One speaker, Barbara Wheeler of New York's Auburn Theological Seminary, thinks the Birmingham plan provides helpful "space for the exercise of conscience" and will "wrest control of the church's agenda from a small number of groups that have a vested interest in keeping the church in combat mode."

Nonetheless, future conflicts seem unavoidable.

By Wheeler's estimate, two-thirds of active churchgoers still believe gay sex is sinful while a majority of clergy now disagree. Moreover, activists on both sides are unwilling to relent.

Complete repeal of the gay clergy ban remains the long-term goal of groups like the Covenant Network of Presbyterians. "We don't know how long the change will take, but it is coming," said the Rev. Kim Clayton Richter of Georgia's Columbia Theological Seminary. "And we feel the actions of this assembly are modest steps forward."

Repeal requires approval from a majority of regional presbyteries and on the last attempt in 2002, 73 percent voted conservative. The Birmingham plan was the only way to bring flexibility on the issue.
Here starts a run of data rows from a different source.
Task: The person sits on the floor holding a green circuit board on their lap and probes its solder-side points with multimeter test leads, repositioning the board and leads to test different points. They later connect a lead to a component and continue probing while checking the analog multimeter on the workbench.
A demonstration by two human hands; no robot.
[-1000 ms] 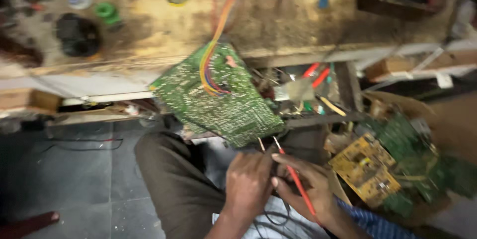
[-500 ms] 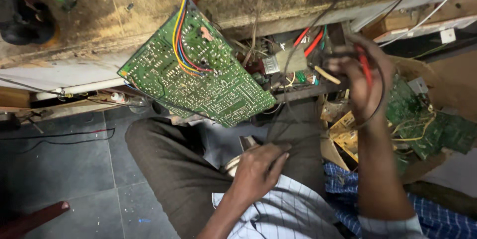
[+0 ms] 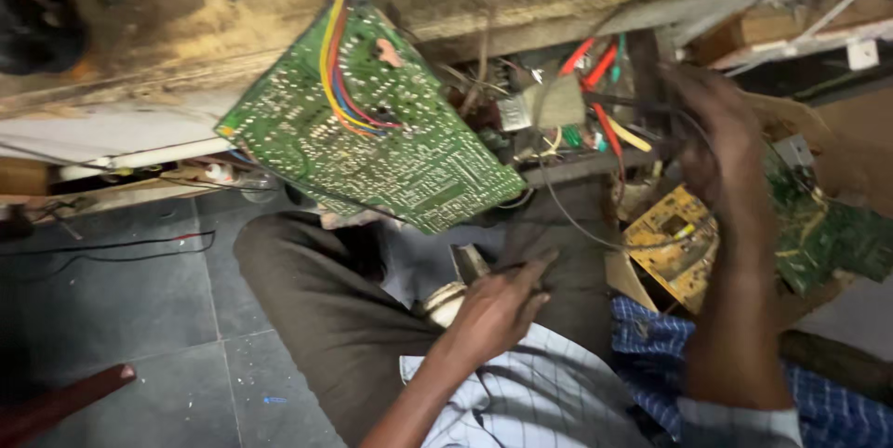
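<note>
Workbench [image 3: 186, 11]: worn wooden top, stained, running along the far side, with a black round object [image 3: 37, 29] at its left end.

Green circuit board [image 3: 372, 132]: large, tilted, hanging off the bench edge above the person's lap, solder side up. A bundle of coloured wires [image 3: 335, 57], yellow, red and blue, ran down onto it from the bench.

Yellow circuit board [image 3: 674, 243]: smaller, lying in a heap of scrap boards at the person's right, beside further green boards [image 3: 837, 239].

Right hand [image 3: 712, 136]: raised near the bench edge, blurred; fingers curled around thin black leads [image 3: 595, 225] and a red-tipped probe [image 3: 609, 127]. How tight the hold was, I could not tell.

Left hand [image 3: 498, 304]: low over the lap, fingers loosely bent, fingertips pinching a thin dark wire, just below the green circuit board and apart from it.
</note>
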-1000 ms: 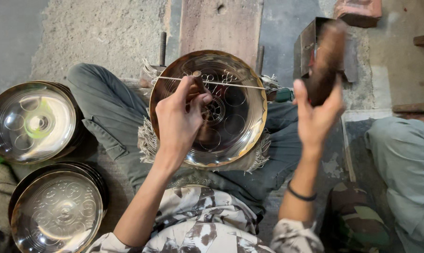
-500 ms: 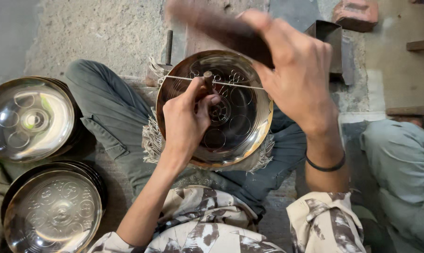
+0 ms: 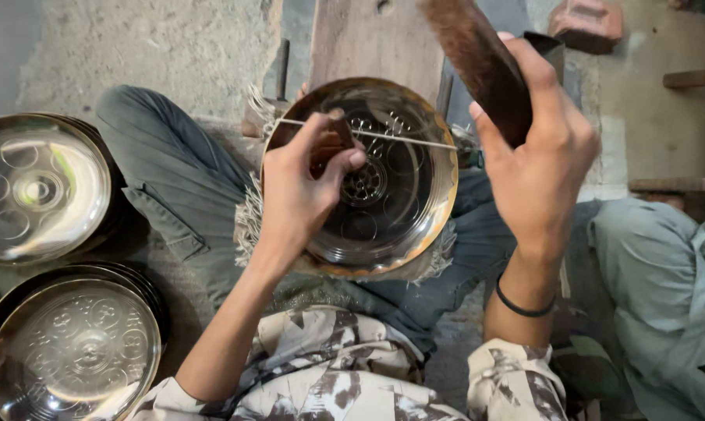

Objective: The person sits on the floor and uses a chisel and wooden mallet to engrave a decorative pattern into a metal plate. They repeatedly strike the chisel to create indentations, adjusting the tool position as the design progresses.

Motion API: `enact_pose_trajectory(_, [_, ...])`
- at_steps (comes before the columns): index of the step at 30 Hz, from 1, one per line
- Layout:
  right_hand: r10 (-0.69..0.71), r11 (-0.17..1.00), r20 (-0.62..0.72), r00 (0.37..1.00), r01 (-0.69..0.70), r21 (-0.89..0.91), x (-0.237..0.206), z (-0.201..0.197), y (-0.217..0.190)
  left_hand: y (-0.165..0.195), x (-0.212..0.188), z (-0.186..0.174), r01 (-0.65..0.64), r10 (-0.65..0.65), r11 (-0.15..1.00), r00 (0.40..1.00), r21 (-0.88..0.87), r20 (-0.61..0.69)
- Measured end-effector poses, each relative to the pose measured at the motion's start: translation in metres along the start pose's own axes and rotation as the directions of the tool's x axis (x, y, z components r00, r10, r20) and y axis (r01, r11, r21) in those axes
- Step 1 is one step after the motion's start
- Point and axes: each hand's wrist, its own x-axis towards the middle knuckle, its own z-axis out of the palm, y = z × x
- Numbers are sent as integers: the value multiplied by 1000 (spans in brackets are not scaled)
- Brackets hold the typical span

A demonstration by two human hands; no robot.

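A round engraved metal plate rests on my lap over a frayed cloth. My left hand pinches a small dark punch tool upright against the plate's inner surface, near its centre pattern. A thin metal rod lies across the plate's upper part. My right hand is raised above the plate's right rim, gripping a dark wooden mallet that points up and left.
Two stacks of similar patterned metal plates sit at the left, one higher, one lower. A wooden plank lies ahead on the concrete floor. A brick is at top right. Another person's clothed leg is at the right.
My right hand with the mallet swung in over the plate half a second ago and now sits lifted at the right. My left hand has kept the punch on the plate.
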Motion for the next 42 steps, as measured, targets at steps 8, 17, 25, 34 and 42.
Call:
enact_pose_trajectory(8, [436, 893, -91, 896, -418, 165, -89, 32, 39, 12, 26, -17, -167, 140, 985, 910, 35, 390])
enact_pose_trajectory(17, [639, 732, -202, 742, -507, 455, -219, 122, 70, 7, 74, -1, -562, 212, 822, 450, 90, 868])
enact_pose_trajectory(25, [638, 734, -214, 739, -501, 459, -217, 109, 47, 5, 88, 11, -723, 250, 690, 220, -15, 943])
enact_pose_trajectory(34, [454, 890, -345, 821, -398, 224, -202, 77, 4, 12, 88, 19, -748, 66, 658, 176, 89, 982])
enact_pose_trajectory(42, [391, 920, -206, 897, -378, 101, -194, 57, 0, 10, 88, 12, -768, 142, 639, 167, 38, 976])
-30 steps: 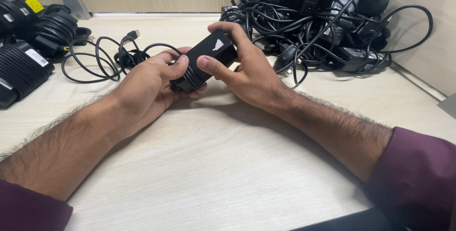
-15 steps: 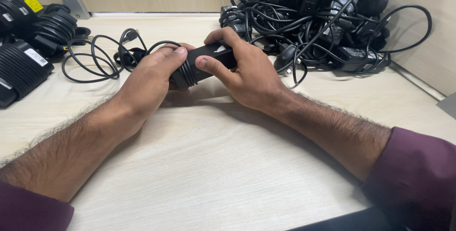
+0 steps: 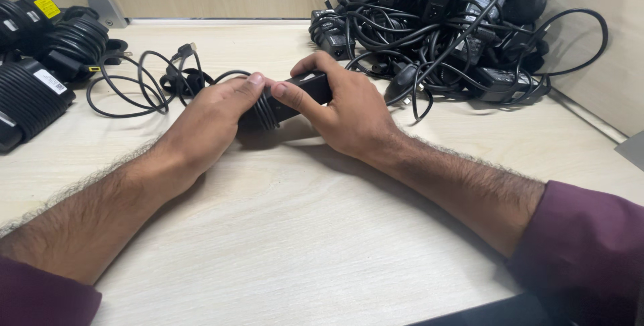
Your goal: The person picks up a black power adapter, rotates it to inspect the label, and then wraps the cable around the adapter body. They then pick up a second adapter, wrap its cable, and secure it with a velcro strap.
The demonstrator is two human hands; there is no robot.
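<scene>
1. Head view: left hand (image 3: 208, 121) and right hand (image 3: 349, 108) both clasped around black power adapter (image 3: 285, 101), cable wound round it, at centre of wooden table (image 3: 282, 245).
2. Far right: tangled adapter pile (image 3: 456, 24). Far left: coiled adapters (image 3: 40, 64), loose cable (image 3: 147, 81) beside.

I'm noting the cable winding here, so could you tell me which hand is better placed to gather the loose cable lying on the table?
Probably the left hand: the loose cable loops just beyond it, while the right hand grips the black adapter.
</scene>
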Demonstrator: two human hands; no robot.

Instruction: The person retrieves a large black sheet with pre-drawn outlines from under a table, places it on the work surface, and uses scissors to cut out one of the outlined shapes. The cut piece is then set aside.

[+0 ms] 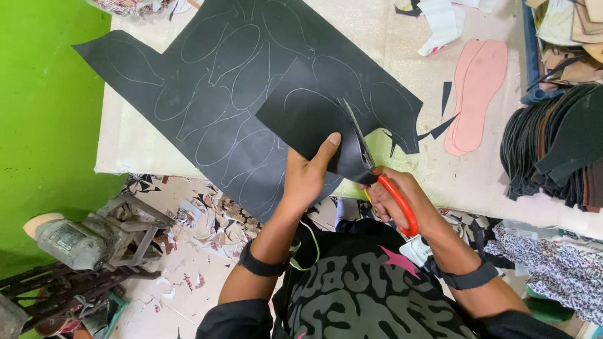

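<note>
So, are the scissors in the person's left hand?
No: the right hand holds the orange-handled scissors, while the left hand holds the black sheet that they are cutting.

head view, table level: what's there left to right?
Green wall → large black sheet with traced sole outlines → left hand holding the smaller black piece → orange-handled scissors in the right hand → pink sole cutouts → stack of dark sole cutouts.

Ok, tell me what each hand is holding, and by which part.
The left hand grips the black sheet piece at its near edge, thumb on top. The right hand holds the scissors by their orange handles, blades in the sheet.
</note>
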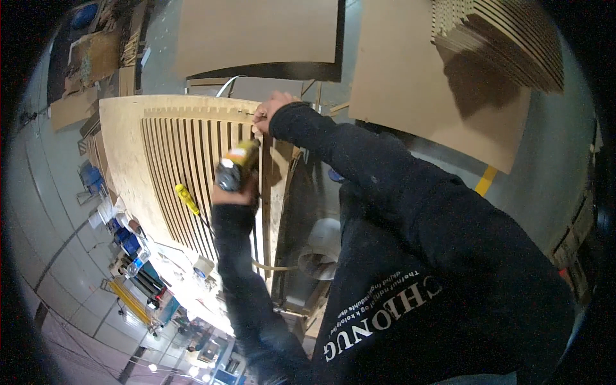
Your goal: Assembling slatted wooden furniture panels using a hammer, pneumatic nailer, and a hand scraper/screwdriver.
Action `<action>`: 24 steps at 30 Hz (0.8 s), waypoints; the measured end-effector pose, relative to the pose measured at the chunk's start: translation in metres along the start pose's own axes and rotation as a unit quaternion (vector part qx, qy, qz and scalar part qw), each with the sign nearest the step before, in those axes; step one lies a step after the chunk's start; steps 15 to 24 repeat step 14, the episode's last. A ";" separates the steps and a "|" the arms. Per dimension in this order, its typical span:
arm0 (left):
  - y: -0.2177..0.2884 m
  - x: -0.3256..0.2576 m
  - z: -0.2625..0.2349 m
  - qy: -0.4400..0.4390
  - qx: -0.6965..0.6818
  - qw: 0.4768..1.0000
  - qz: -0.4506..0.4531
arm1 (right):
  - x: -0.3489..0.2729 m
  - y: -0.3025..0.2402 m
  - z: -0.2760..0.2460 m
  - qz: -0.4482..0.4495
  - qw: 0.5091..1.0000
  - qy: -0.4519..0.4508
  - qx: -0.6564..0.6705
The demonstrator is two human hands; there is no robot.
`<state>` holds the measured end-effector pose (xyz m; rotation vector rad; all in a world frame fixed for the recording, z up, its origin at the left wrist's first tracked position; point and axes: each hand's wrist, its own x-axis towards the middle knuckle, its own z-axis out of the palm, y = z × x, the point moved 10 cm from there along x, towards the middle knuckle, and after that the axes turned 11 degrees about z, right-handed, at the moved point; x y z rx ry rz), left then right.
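My left hand (232,195) is wrapped round a yellow-and-black power drill (239,162), blurred by motion, over the right side of a slatted wooden panel (173,160). The drill's front end points up toward the panel's far right corner. At that corner my right hand (273,110) has its fingers pinched together on something small that I cannot make out. A thin dark piece shows just left of those fingers. On the slats, left of the drill, lies a yellow-handled tool (187,199) with a thin shaft, which looks like a screwdriver.
Beneath the slats is a pale wooden board (119,128). Large brown sheets (263,32) lie beyond it, and another sheet (391,83) carries a stack of slotted strips (507,45) at far right. A white cylinder (321,240) stands beside my body. Assorted items crowd the brightly lit lower left.
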<state>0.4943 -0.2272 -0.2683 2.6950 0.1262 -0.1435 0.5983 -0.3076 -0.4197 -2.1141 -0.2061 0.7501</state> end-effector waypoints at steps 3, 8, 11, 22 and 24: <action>-0.021 -0.077 0.039 0.036 -0.127 0.989 -0.071 | -0.055 -0.038 -0.038 -0.321 0.905 0.212 -0.178; 0.034 -0.220 0.064 0.036 -0.109 0.959 -0.259 | -0.087 -0.072 0.024 -0.517 0.844 0.039 -0.135; 0.029 -0.314 0.104 0.035 -0.141 0.905 -0.400 | -0.096 -0.083 0.066 -0.534 0.824 0.014 -0.190; 0.015 -0.452 0.182 0.156 -0.360 0.741 -0.545 | -0.100 -0.086 0.064 -0.572 0.803 0.006 -0.166; 0.015 -0.452 0.182 0.156 -0.360 0.741 -0.545 | -0.100 -0.086 0.064 -0.572 0.803 0.006 -0.166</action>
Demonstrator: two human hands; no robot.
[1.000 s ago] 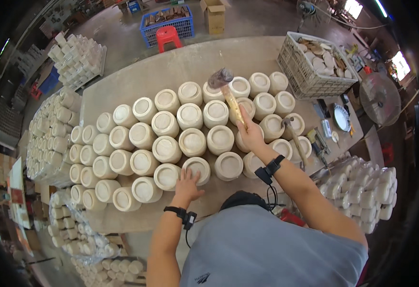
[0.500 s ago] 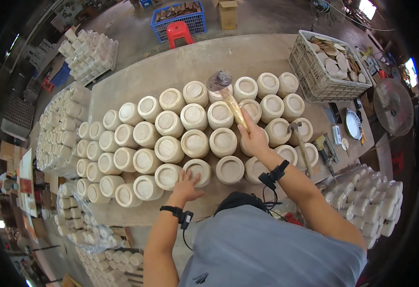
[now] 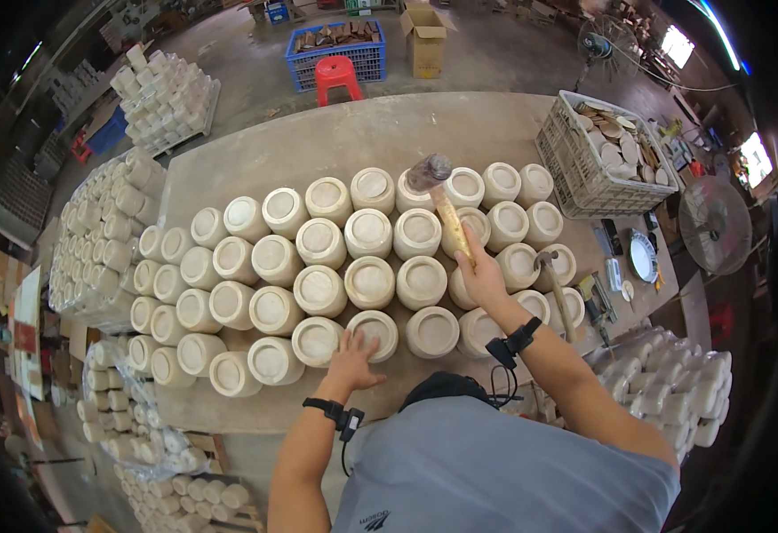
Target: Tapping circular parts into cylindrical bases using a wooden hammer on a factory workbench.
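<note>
Rows of pale, round wooden pots point(image 3: 370, 282) stand on the table, each showing a flat round face set inside a rim. My right hand point(image 3: 485, 277) grips a mallet point(image 3: 447, 213) by its yellowish handle. The mallet's dark, blunt head is raised over the back rows, hiding part of the pots below. My left hand point(image 3: 351, 362) lies with spread fingers against a front-row pot point(image 3: 376, 330), its fingertips on the top, beside another pot point(image 3: 317, 341). A claw hammer point(image 3: 559, 298) leans among the pots to the right of my right hand.
A grey crate point(image 3: 604, 188) of thin wooden discs occupies the table's far right corner. Near it are a white round dish point(image 3: 644, 256) and a nail gun point(image 3: 598, 300). Beyond the table stand a red stool point(image 3: 337, 78) and blue crate point(image 3: 340, 59). Wrapped pot stacks point(image 3: 100, 235) flank the left.
The view has tilted, so the table sits lower in it. The mallet stays raised in my right hand, its head slightly further right. My left hand keeps its place on the front-row pot.
</note>
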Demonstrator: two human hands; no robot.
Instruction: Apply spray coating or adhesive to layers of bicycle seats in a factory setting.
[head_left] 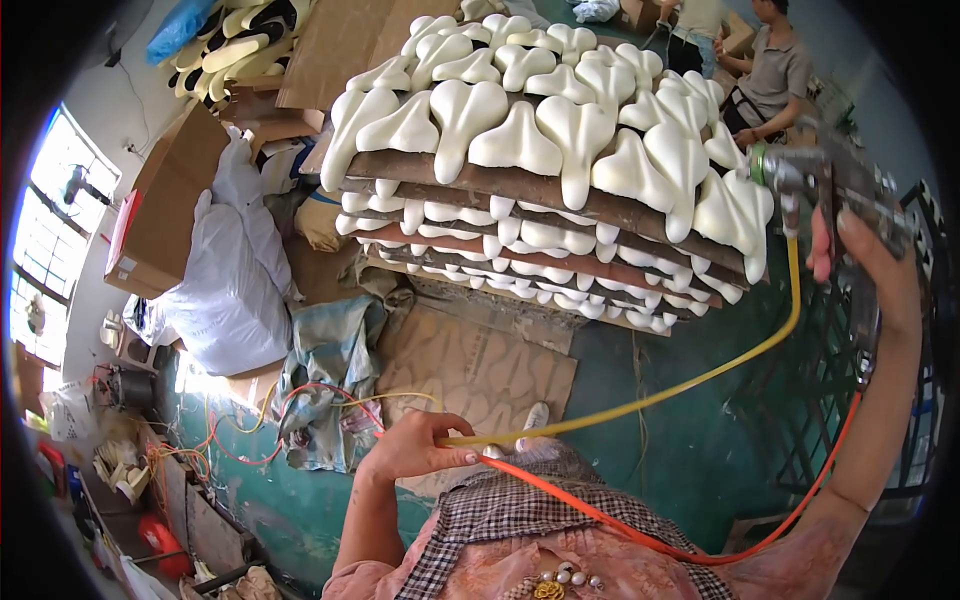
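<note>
My right hand point(858, 258) is raised at the right, its fingers wrapped round the handle of a metal spray gun point(800, 168). The gun's nozzle end points left, close to the right edge of a stack of white foam bicycle saddle pads point(515, 140). A yellow hose point(690, 385) runs from the gun's underside down to my left hand point(412, 448). An orange hose point(590, 510) joins the gun's lower end and loops across my body. My left hand is closed round both hoses, low in front of me. The pads lie in rows on several layered brown boards point(470, 172).
Flattened cardboard point(480, 370) and a crumpled woven sheet point(330, 370) lie on the green floor. White sacks point(230, 290) and a cardboard box point(175, 200) stand left. Loose hoses trail behind my left hand. Another person point(780, 70) sits at the far right; dark metal racks line the right side.
</note>
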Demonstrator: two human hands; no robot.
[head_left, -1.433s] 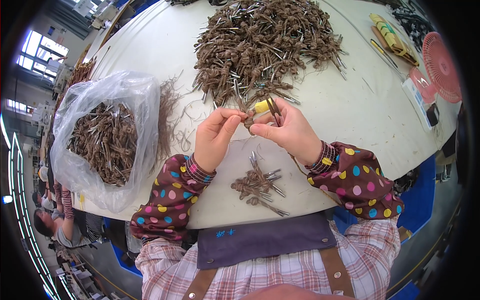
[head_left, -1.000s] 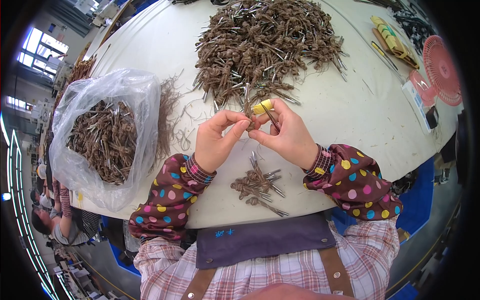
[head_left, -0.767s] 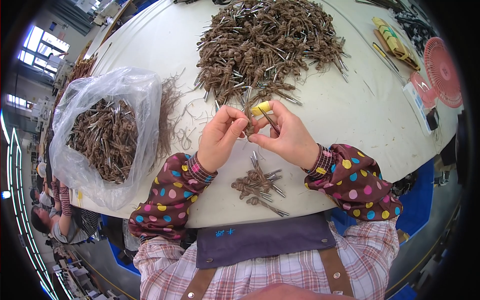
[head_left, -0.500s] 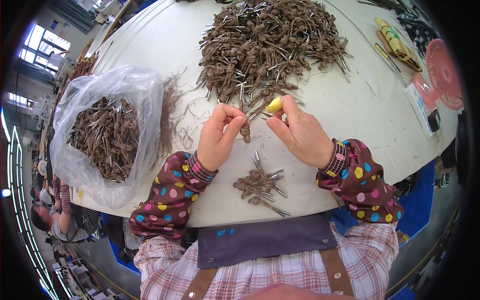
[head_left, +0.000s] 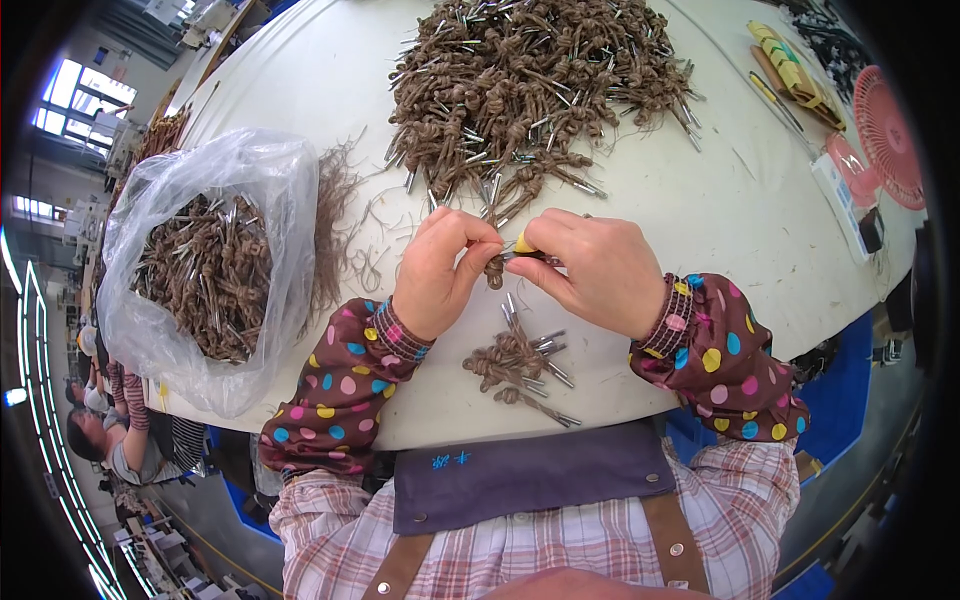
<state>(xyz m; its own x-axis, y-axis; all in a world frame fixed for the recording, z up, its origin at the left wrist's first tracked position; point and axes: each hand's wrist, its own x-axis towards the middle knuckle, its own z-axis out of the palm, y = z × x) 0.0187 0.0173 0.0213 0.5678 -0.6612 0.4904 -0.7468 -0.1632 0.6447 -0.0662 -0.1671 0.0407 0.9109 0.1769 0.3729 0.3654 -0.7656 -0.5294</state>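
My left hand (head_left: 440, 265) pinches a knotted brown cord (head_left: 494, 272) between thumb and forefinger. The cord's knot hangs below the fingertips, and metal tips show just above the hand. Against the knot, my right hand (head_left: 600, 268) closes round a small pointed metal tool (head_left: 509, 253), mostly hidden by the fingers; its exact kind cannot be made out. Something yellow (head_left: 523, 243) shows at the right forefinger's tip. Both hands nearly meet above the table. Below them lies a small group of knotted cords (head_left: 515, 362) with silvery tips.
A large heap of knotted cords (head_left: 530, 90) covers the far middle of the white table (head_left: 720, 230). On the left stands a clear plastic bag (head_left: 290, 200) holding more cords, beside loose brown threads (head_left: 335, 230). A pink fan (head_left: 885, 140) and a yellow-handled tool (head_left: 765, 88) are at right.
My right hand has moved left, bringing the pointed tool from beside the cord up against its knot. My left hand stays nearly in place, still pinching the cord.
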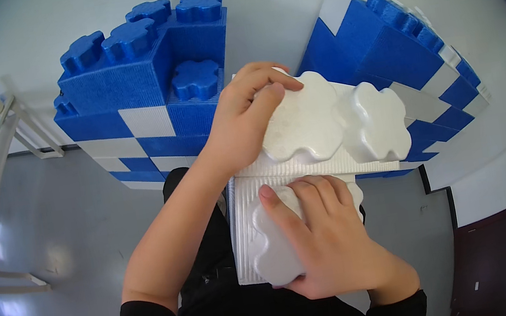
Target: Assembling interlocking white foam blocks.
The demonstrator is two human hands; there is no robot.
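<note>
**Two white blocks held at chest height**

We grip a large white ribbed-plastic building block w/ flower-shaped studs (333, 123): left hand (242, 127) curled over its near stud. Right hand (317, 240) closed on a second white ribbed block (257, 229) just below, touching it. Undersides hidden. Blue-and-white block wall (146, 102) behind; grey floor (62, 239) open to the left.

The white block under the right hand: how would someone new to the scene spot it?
Between the two blue-and-white block walls, two big white blocks meet. The white block nearest the body is it: the right hand covers its knobs, while the left hand grips the upper block.
</note>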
Meanwhile, activists from 14 conservative groups jointly served notice in a statement that "we cannot accept, support or tolerate" the Birmingham plan. Overturning it is now a central task, says Presbyterian Coalition's Executive Director Terry Schlossberg.

"There is a sovereign Lord, and we cannot say any trend is inevitable," she said.

In the wake of the Birmingham assembly, church tribunals will likely get a run of complaints against gay pastors - cases that will test the compromise.

Robert Gagnon of Pittsburgh Theological Seminary, author of the conservative magnum opus "The Bible and Homosexual Practice," thinks that "whether the denomination will stay together now depends in large measure" on whether the denomination's highest court eventually upholds the sexual law.

Despite all the tumult, there are reasons for the 2.3 million-member church to stay intact, even if it can't agree on such a seemingly basic issue. Schism would waste both time and vast sums of money in property lawsuits.

A simpler option operates in the more loosely knit Southern Baptist Convention, where some 1,800 congregations that oppose the conservative leadership simply ignore SBC meetings and send no money. Instead they attend Cooperative Baptist Fellowship meetings and obtain denomination-type services from the fellowship and other agencies. Such Internet-driven alliances among soul mates are growing in many denominations.

Walker told his Montreat audience that after Birmingham, nobody really agrees what Presbyterianism is any longer, which "encourages greater local control, and admits the weakness of our national identity." Other conservatives have indicated they're now focused on ways for congregations to exist largely apart from the denomination.

Though few congregations may officially leave in the short run, there's more danger of walkouts by individuals frustrated with the direction of the church: After decades of steady decline, denominational officials prudently projected a membership loss of 66,000 in 2007 and 85,000 in 2008.